Ia tidak menemukan Henry sama sekali. Rasa hampa dan kekosongan dalam hatinya
menyeruak kembali. Sesak.
Dan
sekarang, pria itu ada di hadapannya. Apakah ia masih bisa berharap? Apakah
Tuhan akan mengabulkan keinginannya lagi jika ia berharap 'Henry bukanlah
saudara kembarnya'? bolehkan ia memohon kepada Tuhan untuk membelokkan
kenyataan itu? Bagaimanapun juga ia sangat berharap itu semua adalah
kebohongan, sekalipun itu tak mungkin. Karena perasaan yang ia rasakan sekarang
bukanlah kebohongan. Ia mencintai pria ini.
*****
Henry
terdiam menatap wajah itu. Wajah yang selama ini ia rindukan. Ada sebersit
kebahagiaan yang menguap di hatinya. Inilah yang ia tunggu-tunggu semenjak 2
tahun yang lalu. Saat ia kembali lagi ke Jepang dan Marcus memberitahukan kabar
yang membuat harapannya muncul kembali.Waktu itu Marcus ingin membagi harta
warisan pada Henry, tapi untuk itu perlu melewati proses hukum. Pihak kuasa
meminta bukti bahwa ia adalah anak kandung Robert. Sekalipun Henry menolaknya, tapi Marcus terus memaksanya
memberikan setengah warisan Robert pada orang yang ia anggap adik tirinya itu.
Akhirnya
Henry menyetujui melakukan tes DNA. Hasil tes DNA itu benar-benar membuat Henry
dan Marcus terkejut. Henry memang memiliki mata yang sama dengan Natsumi dan Robert.

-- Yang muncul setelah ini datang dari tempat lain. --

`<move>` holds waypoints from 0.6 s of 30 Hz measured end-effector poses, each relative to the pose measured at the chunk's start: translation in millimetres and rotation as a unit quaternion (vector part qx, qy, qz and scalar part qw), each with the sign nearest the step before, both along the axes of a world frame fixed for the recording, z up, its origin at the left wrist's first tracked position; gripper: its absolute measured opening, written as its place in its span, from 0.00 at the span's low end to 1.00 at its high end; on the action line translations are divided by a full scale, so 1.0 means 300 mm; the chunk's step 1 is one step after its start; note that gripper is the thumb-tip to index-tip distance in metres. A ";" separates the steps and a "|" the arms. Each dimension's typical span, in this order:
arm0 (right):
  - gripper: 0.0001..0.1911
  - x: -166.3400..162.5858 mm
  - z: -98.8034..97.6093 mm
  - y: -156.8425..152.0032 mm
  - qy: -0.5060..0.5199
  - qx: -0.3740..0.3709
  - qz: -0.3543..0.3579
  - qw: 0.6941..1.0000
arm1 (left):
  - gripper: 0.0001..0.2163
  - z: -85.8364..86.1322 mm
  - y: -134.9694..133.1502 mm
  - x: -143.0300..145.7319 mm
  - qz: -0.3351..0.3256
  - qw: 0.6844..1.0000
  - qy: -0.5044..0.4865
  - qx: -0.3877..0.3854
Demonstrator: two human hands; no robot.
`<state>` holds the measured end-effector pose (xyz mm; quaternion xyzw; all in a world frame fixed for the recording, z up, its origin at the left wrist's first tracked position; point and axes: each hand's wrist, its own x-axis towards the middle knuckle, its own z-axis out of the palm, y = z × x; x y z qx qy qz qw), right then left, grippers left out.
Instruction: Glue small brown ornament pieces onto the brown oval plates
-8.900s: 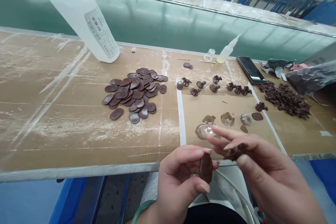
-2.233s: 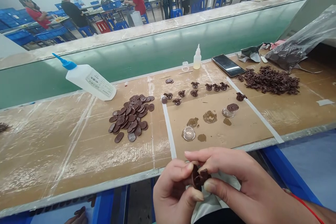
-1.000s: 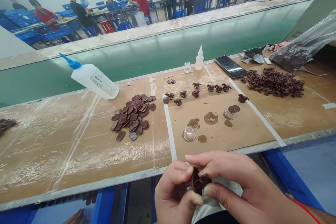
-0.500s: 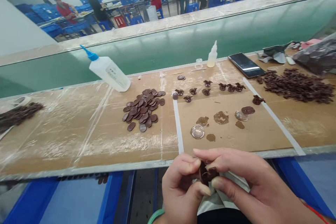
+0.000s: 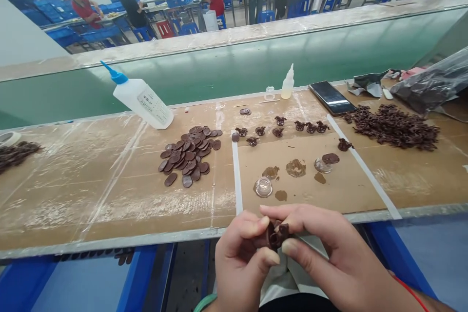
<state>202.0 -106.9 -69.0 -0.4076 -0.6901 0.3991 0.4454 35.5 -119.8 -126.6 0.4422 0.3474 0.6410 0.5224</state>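
In front of the table's near edge, my left hand [image 5: 239, 258] and my right hand [image 5: 325, 241] meet over a small dark brown figurine [image 5: 278, 235]. The left fingers and thumb pinch its flat, disc-like side, while the right thumb and fingertips close on its knobbly side. Fingers partly cover the piece. Beyond my hands, several similar figurines on oval bases [image 5: 310, 127] stand in loose rows. To the left lies a pile of brown oval discs [image 5: 190, 153]; to the right, a heap of small dark brown pieces [image 5: 397, 126].
A large blue-tipped bottle [image 5: 144, 102] leans at the back left. A small dropper bottle [image 5: 287, 84] and a phone [image 5: 332, 97] are at the back. Clear round dishes [image 5: 263, 187] sit among glue-like stains. Blue bins [image 5: 142, 273] are below the edge. Several people work farther off.
The view has shifted, so the table's things appear slightly farther left and mostly lower. Both hands keep hold of the figurine, with little change in grip.
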 end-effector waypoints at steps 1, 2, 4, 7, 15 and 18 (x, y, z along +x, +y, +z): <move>0.10 0.001 0.000 -0.001 0.004 -0.014 -0.004 1.000 | 0.12 0.004 0.005 0.001 -0.003 1.000 0.003 -0.002; 0.09 0.003 0.000 -0.002 0.008 -0.026 -0.009 1.000 | 0.13 0.008 0.008 0.002 -0.004 1.000 0.007 -0.005; 0.07 0.005 -0.002 -0.005 0.016 -0.047 -0.013 0.999 | 0.13 0.015 0.013 0.002 -0.004 1.000 0.012 -0.008; 0.06 0.006 -0.005 -0.006 0.030 -0.069 -0.018 0.997 | 0.14 0.021 0.014 0.001 0.001 1.000 0.011 -0.014; 0.03 -0.004 -0.013 -0.007 0.062 -0.107 -0.020 0.992 | 0.14 0.027 0.005 0.013 -0.004 0.999 -0.011 -0.053; 0.05 0.028 -0.018 -0.011 0.052 -0.090 -0.027 0.994 | 0.16 0.020 0.010 0.002 0.043 0.995 0.012 -0.093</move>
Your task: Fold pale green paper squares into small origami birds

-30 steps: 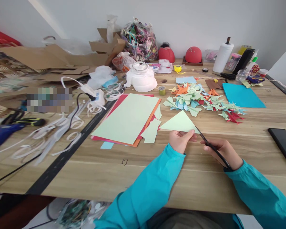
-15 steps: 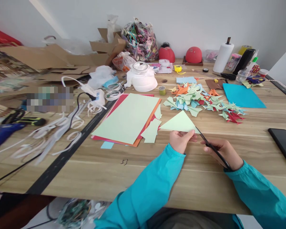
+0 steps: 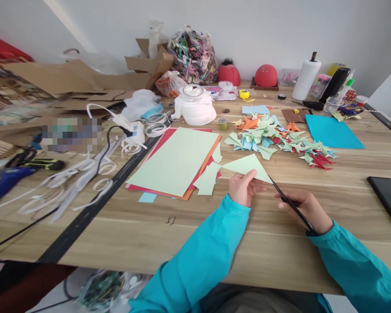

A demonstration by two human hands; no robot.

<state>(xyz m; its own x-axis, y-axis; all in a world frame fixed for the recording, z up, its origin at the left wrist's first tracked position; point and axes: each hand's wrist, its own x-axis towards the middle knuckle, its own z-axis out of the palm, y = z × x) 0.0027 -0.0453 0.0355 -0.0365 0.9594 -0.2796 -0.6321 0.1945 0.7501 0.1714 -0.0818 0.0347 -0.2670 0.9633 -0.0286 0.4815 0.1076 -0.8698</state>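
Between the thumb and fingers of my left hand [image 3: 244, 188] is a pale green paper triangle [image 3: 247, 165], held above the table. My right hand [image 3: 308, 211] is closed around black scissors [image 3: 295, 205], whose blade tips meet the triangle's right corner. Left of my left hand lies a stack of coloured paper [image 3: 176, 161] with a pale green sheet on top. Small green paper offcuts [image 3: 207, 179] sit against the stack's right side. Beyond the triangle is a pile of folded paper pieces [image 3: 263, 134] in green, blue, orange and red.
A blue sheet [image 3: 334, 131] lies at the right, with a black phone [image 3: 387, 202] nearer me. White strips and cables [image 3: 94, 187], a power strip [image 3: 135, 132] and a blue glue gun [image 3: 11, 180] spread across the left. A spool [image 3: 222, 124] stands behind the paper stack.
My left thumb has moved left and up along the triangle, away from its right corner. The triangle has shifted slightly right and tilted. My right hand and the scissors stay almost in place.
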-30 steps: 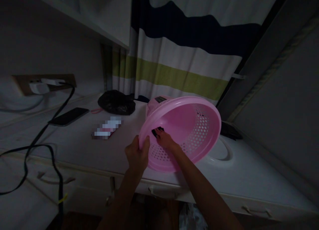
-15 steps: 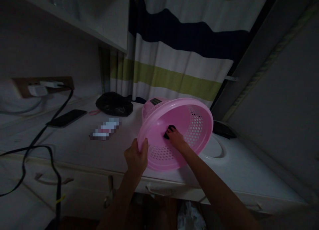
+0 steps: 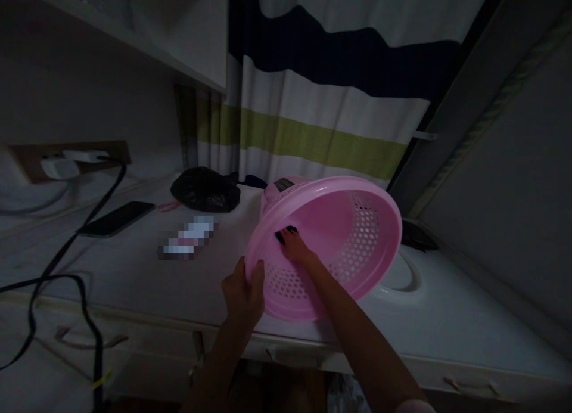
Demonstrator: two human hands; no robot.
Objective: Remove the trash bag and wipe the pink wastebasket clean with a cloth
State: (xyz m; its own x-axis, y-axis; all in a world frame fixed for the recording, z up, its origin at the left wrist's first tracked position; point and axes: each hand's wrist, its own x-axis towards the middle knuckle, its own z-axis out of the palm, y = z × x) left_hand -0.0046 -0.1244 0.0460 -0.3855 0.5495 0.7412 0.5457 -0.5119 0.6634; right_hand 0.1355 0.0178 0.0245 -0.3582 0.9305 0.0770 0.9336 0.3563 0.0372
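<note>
A pink plastic basket [image 3: 333, 225] with rows of holes lies tilted on its side on the white desk, its wide mouth towards me. My left hand [image 3: 243, 294] is closed round the left part of its rim, thumb on the inner side. Inside the basket, my right hand [image 3: 295, 247] holds a small black cloth [image 3: 280, 236] against the inner wall, left of the middle. The fingers partly cover the cloth.
On the desk's left lie a dark phone [image 3: 117, 219], a pixelated object [image 3: 190, 237] and a black plastic bag [image 3: 205, 189]. A black cable [image 3: 84, 219] runs from the wall socket. Right of the basket are a white ring-shaped item [image 3: 413, 282] and a dark flat object [image 3: 417, 234]. A striped curtain [image 3: 322, 127] hangs behind.
My right hand has slid the black cloth leftwards along the basket's inner wall. My left hand keeps its grip on the rim. The camera view has shifted slightly.
</note>
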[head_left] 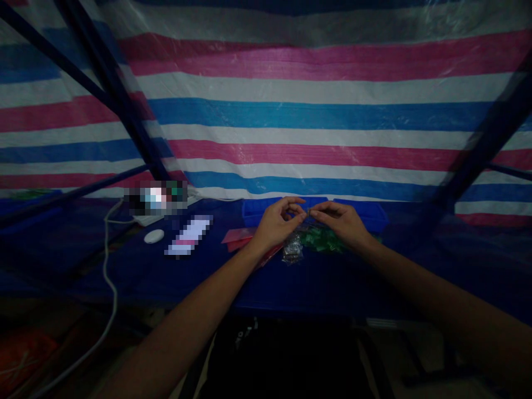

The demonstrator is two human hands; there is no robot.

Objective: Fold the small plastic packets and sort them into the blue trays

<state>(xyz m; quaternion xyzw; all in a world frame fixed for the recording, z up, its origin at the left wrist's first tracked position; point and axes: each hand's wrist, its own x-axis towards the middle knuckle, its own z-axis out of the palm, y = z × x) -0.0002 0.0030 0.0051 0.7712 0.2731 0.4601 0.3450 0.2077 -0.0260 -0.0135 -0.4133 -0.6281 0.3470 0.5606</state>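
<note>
1. Left hand (276, 223) and right hand (344, 221): held just above the dark blue tabletop (332, 282), fingertips meeting. Thumb and forefinger of each hand are pinched on a small dark piece (308, 213), too small and dim to identify.
2. Risk: the piece is held by the fingers alone, in poor light. A slip would likely drop it into the heap of small green pieces (323, 240) or beside the clear bag of metallic bits (292, 249) just below, where it would be hard to find.
3. Risk: a forearm drawn low across the tabletop could scatter that heap or push the flat red packet (239, 237).
4. Surroundings: a long blue plastic tray (369, 215) lies just behind the hands. A white oval object (154, 236) and a white cable (108, 260) lie well to the left. A pink, blue and white striped tarpaulin (316, 111) hangs behind, crossed by dark slanting poles (112, 94). Nothing lies between the hands and the heap.
</note>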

Ia juga memiliki kulit putih dan sifat yang sama dengan Natsumi. Dan yang sudah
pasti lagi, ia memang
benar anak laki-laki Robert yang di culik 12 tahun lalu. Tapi yang membuat
mereka tercekat adalah Henry bukanlah anak kandung Robert! Suatu hal yang membuat
harapan dalam hati Henry bersinar kembali. Karena penasaran akhirnya Marcus dan
Henry mencari tahu apa yang terjadi.
Henry dan Robert mendatangi rumah sakit yang
dijadikan tempat ibunya dulu melahirkan dan mendapatkan informasi bahwa Henry
adalah seorang anak yang diadopsi oleh ibu Natsumi yang saat itu menginginkan
anak kembar. Ibu Natsumi melihat Henry yang masih kecil mirip sekali dengan
Natsumi yang memilki mata biru yang sama peris dan kulit putih susu yang
bersih. Henry adalah seorang anak yatim piatu yang baru saja dilahirkan di
rumah sakit yang sama satu hari sebelumnya. Tak ada pihak keluarga yang datang
untuk mengambil bayi itu. Bayi itu -Henry- terus saja menangis sampai ibu
Natsumi datang dan menggendongnya, seketika itu bayi itu diam.Walaupun bayi itu
seorang laki-laki, ibu Natsumi tetap mengadopsinya dan hal tersebut sama sekali
tidak diketahui oleh ayah Natsumi yang saat itu sedang berada di Thailand.
Henry
menarik kedua sudut bibirnya ke atas. Mengukir sebuah senyuman yang teramat menawan
di wajahnya yang tampan. Ia harus berusaha menahan diri sekuat tenaga untuk
tidak berlari dan memeluk gadis itu. Tidak. Jangan sekarang. Dia sama sekali
belum tahu, pikir Henry dalam hati. Tapi dari tatapan gadis itu, Henry bisa
tahu bahwa gadis itu juga sangat merindukannya.